However, identifying who benefits from these concessions is not a simple matter. For many lower income workers in receipt of income support or family payments, the superannuation guarantee and earnings tax rate is even more concessional because they face a higher effective marginal tax rate than the top marginal tax rate.7
In contrast, the 15 per cent contributions and earnings taxes provide only a small concession for lower income earners who do not receive income support and face marginal tax rates of 0, 15 per cent or 16.5 per cent (including the Medicare levy). A single person working full-time for the minimum wage receives only a very small concession from the superannuation tax system. The 15 per cent contributions tax also provides only a small concession for discretionary superannuation contributions by lower income people, regardless of whether they receive income support. For the purposes of means testing of income support payments and family payments, current legislation will include in income salary-sacrificed (and tax deducted) superannuation contributions made at the discretion of an individual. This will mean that the size of concessions for these contributions is not dependent on whether an individual is eligible for income support and family payments. Accordingly, discretionary salary sacrificing (and tax deductibility) will provide little or no concession for lower income earners and larger concessions for higher income earners.
The co-contribution provides a higher rate of concession than salary sacrificing. There is no particular rationale for the co-contribution rate. Although it has a relatively high rate of concession, the co-contribution only applies to the first $1,000 of voluntary contributions per year. This compares to an annual cap of up to $50,000 on salary-sacrifice contributions (or $100,000 under transitional arrangements).
In practice, the benefits of the superannuation concessions are accessed mainly by higher income earners, who have greater capacity to undertake voluntary saving. In 2005-06, around 5 per cent of taxpayers had remuneration over $100,000, and they made around 24 per cent of concessional contributions to superannuation.
Table 4.3 outlines a projected superannuation contribution pattern for 2009-10. Table 4.3: Projected concessional superannuation contributions by remuneration (2009-10)(a)
Annual remuneration(b)
Average annual contribution ($)
(per cent of remuneration)
Proportion of people making a contribution above $25,000
1,048 10.4
2,342 7.7
4,121 8.4
6,435 9.2
9,504 10.7
13,285 12.2
17,393 13.5
22,372 15.0
27,929 16.5
27,111 14.3
31,263 13.2
35,488 10.3
40,192 9.1
46,347 4.4
Treasury projections for 2009-10. Projections are based on 2005-06 data. Contributions in subsequent years were impacted by policy changes and are a less reliable basis for projecting contributions in 2009-10. Projections are adjusted for significant policy changes since 2005-06 (the introduction of the $50,000 concessional contributions cap and $100,000 transitional cap) and for changes in wages and population. The table includes both employees (and the superannuation guarantee and salary sacrifice contributions made by their employer) and the self-employed (who can make deductible contributions). Remuneration is taxable income plus salary sacrificed amounts plus fringe benefits. The average contribution rate can be below 9 per cent, as the definition of remuneration used in the table is different to the income base used to calculate the superannuation guarantee and the table includes people who are not covered by the superannuation guarantee.

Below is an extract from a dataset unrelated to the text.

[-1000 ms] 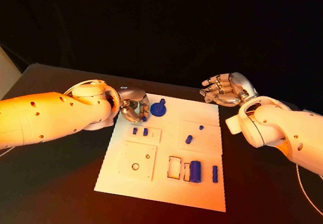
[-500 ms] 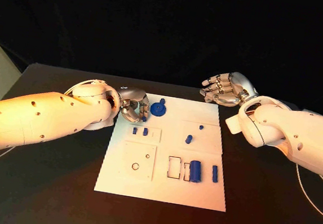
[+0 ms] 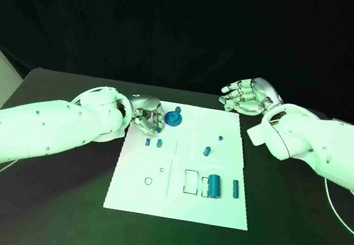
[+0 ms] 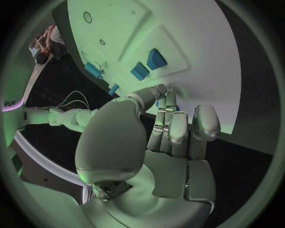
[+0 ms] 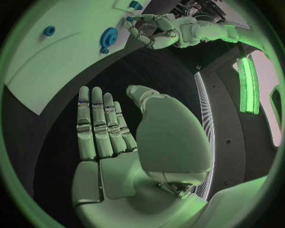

The projections show that higher income earners make larger concessional contributions on average. The projected average rate of contribution also increases as remuneration approaches $180,000 per year. The average rate of concessional contributions falls for people with remuneration above $180,000 per year, in part due to the caps on concessional superannuation contributions (currently $50,000 per year for people aged under 50 years and $100,000 per year for people aged over 50 years). People on higher incomes are projected to continue to be much more likely to make large contributions. Of people making more than $25,000 per year in concessional contributions, over 70 per cent have total remuneration above $100,000 per year. Of people aged over 50 years contributing more than $50,000, around 93 per cent have total remuneration above $100,000 per year.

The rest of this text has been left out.